● Problem description: Tally the lines below that contain the word "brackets". Only the total should be given.

[Saved data entries]

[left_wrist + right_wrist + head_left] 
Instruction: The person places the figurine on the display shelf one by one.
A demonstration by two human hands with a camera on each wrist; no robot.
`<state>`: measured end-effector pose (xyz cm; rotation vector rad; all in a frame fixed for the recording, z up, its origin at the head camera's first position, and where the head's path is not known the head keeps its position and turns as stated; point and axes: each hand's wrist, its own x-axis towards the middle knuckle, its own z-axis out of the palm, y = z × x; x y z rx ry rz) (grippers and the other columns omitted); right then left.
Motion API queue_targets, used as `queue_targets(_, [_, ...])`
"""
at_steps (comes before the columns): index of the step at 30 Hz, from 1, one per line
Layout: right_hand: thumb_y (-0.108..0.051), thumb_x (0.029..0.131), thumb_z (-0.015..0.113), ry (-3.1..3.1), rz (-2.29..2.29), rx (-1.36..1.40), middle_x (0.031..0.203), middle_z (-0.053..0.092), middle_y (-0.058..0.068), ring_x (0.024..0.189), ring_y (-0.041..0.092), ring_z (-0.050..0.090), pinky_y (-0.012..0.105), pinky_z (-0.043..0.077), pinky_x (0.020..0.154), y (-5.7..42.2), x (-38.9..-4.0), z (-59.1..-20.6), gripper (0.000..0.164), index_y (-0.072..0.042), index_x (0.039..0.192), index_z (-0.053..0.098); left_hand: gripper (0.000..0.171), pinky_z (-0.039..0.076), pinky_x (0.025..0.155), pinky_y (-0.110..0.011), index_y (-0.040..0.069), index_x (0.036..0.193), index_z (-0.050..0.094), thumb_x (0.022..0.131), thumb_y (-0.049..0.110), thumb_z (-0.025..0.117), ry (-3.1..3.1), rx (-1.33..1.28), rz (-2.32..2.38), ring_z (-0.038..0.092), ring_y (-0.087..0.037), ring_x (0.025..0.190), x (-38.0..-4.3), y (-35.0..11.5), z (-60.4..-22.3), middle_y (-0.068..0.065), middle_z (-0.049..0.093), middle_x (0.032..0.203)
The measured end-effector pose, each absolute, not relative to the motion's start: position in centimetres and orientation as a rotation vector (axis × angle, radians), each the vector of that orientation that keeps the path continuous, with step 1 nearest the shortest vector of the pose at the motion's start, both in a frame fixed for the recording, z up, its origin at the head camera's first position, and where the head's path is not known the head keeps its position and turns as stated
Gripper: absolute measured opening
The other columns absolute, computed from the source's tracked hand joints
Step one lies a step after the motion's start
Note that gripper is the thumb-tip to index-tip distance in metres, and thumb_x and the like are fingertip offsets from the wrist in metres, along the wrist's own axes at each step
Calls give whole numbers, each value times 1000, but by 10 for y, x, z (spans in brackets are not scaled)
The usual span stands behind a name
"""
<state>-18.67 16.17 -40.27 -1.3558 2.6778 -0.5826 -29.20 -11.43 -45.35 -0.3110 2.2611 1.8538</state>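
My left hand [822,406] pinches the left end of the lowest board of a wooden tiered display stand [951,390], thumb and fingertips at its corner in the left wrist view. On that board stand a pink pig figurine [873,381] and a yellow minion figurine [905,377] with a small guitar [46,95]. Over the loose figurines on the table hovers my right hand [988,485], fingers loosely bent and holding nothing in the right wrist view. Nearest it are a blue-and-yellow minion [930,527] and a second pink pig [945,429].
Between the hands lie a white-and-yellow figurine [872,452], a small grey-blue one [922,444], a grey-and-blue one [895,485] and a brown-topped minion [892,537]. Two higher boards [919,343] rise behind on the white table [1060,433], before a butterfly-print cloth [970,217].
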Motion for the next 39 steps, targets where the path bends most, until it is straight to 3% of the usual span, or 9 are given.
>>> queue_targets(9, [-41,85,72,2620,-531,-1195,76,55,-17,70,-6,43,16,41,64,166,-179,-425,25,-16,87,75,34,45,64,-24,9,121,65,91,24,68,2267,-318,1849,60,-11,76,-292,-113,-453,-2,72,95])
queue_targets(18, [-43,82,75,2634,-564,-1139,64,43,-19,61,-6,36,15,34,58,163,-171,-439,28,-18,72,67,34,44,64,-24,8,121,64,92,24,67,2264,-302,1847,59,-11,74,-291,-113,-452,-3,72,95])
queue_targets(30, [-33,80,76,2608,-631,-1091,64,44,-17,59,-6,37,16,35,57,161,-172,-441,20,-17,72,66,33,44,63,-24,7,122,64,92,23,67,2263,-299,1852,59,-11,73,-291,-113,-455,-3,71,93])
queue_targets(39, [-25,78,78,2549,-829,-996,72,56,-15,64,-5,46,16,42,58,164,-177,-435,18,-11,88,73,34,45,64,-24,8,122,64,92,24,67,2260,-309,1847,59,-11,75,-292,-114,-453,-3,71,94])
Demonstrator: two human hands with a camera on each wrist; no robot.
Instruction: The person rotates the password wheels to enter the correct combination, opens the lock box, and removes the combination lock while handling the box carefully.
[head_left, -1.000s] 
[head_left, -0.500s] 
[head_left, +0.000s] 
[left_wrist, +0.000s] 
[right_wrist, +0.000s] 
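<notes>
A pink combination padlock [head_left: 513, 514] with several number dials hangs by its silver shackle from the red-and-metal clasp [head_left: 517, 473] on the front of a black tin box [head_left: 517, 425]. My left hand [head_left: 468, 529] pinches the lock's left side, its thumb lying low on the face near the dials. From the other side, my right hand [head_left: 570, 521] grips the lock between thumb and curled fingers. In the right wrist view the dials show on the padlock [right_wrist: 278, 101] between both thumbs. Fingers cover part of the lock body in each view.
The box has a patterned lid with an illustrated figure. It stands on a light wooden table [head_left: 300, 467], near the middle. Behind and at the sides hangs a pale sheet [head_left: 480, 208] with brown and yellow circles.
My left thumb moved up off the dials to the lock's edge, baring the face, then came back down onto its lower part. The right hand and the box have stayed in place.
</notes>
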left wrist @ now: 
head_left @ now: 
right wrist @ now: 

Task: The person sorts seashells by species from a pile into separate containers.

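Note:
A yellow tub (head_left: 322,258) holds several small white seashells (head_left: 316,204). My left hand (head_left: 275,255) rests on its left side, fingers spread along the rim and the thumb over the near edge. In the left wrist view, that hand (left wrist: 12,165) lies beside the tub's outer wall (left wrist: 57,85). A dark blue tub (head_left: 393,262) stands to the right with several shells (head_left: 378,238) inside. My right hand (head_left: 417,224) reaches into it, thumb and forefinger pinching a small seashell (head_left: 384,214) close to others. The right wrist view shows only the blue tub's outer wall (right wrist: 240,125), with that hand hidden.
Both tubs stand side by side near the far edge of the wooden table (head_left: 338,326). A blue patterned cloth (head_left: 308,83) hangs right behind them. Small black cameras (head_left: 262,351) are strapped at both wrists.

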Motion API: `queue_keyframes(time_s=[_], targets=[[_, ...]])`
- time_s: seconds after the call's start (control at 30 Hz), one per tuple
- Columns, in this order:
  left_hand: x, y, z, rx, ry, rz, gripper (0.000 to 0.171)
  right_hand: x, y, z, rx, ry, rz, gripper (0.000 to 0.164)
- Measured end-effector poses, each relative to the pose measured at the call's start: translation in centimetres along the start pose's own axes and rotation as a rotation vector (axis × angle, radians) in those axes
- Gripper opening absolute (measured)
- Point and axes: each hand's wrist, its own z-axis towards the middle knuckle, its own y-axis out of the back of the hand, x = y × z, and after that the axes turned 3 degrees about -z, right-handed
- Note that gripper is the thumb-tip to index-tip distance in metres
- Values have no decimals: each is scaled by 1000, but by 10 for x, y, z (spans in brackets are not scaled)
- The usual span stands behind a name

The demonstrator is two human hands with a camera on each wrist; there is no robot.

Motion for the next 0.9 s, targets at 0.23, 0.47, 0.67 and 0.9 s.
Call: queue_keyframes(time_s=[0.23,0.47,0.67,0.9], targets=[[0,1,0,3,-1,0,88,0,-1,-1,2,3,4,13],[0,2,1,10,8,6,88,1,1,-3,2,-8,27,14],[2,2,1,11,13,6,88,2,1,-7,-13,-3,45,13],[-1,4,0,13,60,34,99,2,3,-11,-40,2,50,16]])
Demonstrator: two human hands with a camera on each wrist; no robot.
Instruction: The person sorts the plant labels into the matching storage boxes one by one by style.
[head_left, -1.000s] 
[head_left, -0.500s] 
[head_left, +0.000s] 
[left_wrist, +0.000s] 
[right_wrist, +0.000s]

● Solution to this problem: 2